In this project, we will explore the exponential function in R. We will investigate the distribution of averages of exponential functions, taking a sample size of 40 and running 1000 simulations using the rexp() function. We will compare the theoretically expected value and variance of the distribution with the results of our simuations, and investigate whether the distribution is approximately normal.
The general exponential function can be represented as \(f(x) = a^x\), where \(a\) is any value greater than 0. For more information on the exponential function please go to Appendix - Section A.
The expected value of the distribution of averages of samples of exponential functions (i.e., the theoretical mean of the sampling distribution) is equal to the population mean(\(\mu\)). For an exponential function with \(rate = \lambda = 0.2\), the mean is \(\mu = 1/\lambda\).
Thus, the theoretical mean of the distribution is 5.
Now, let’s take the mean of the averages of 1000 samples of 40 exponential functions (i.e., the sample mean of the sampling distribution). We will perform the simulation in R.
The sample mean is 4.97.
As we expected, the value of sample mean is very close to the value of the theoretical mean.
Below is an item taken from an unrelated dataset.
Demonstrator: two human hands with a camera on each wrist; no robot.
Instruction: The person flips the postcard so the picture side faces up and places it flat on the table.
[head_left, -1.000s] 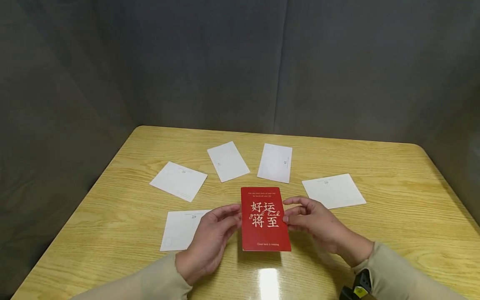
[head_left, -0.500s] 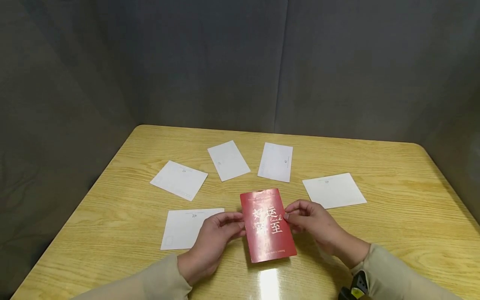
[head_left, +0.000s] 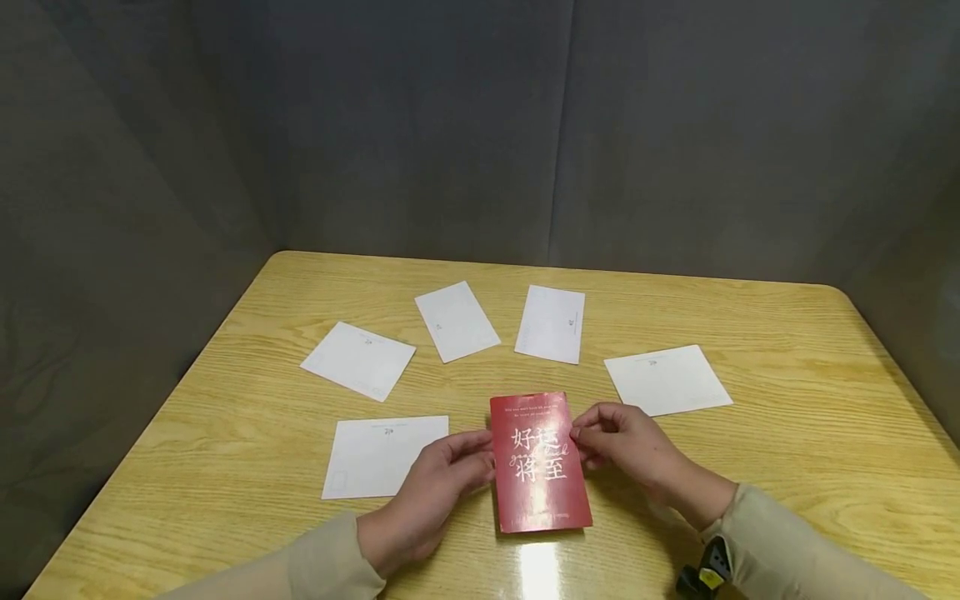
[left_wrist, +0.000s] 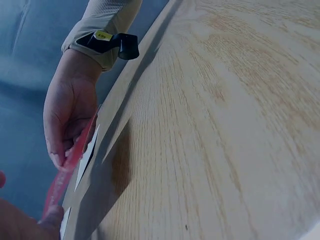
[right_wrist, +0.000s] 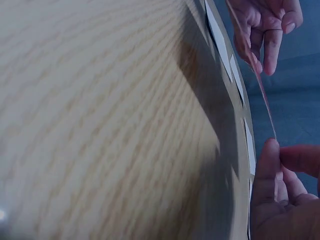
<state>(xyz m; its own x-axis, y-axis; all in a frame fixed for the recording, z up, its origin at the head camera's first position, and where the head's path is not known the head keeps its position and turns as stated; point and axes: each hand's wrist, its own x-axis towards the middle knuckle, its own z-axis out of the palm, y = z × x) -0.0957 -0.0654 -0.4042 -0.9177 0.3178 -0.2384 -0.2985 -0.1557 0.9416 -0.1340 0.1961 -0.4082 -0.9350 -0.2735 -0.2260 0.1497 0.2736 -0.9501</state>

We can illustrate this by simulating the above distribution, and comparing its sample mean and the theoretical mean.
Population Variance vs. Sample Variance:
The sample variance is considered to be an unbiased estimator of the population variance. This means that the distribution of the variances of multiple samples will be centred at the population variance.
In order to test this, let’s compare the population variance(\(\sigma^2\)) of an exponential function with \(rate = \lambda = 0.2\) and \(\sigma = 1/\lambda\). The population variance comes to \(\sigma^2 = 25\).
Now, for the sample variance, let’s take the average of 1000 variances of 40 exponential functions. This comes to \(s^2 = 25.14\).
Thus, the sample variance is centred very close to the population variance, which is as we expected. Let’s illustrate the distribution of the sample variances, and the population and sample variances, in the form of a plot.
Theoretical Variance vs. Sample Variance of the Sampling Distribution:
The theoretical variance of the sampling distribution is equal to the population variance divided by the sample size(\(\sigma^2/n\)). For an exponential function with \(rate = \lambda = 0.2\) and \(\sigma = 1/\lambda\), the theoretical variance comes to 0.625.
Now, let’s take the variance of the averages of 1000 samples of 40 exponential functions (i.e., the sample variance of the samping distribution). We will perform the simulation in R.
The sample variance is 0.6331.
As we expected, the value of the sample variance of the sampling distribution is very close to the value of the theoretical variance.
Yes, it does. We will prove this first using the CLT, and then by using a plot.
The Central Limit Theorem:
“The Central Limit Theorem (CLT) is one of the most important theorems in statistics…the CLT states that the distribution of averages of iid (independent and identically distributed) variables becomes that of a standard normal as the sample size increases.” - Dr. Brian Caffo, Statistical Inference For Data Science2
We have used the distribution of averages of iid exponential functions. So far so good. But is our sample size of 40 enough for the distribution to approximate a normal distribution?
To answer this question, let’s turn to another authority on the CLT.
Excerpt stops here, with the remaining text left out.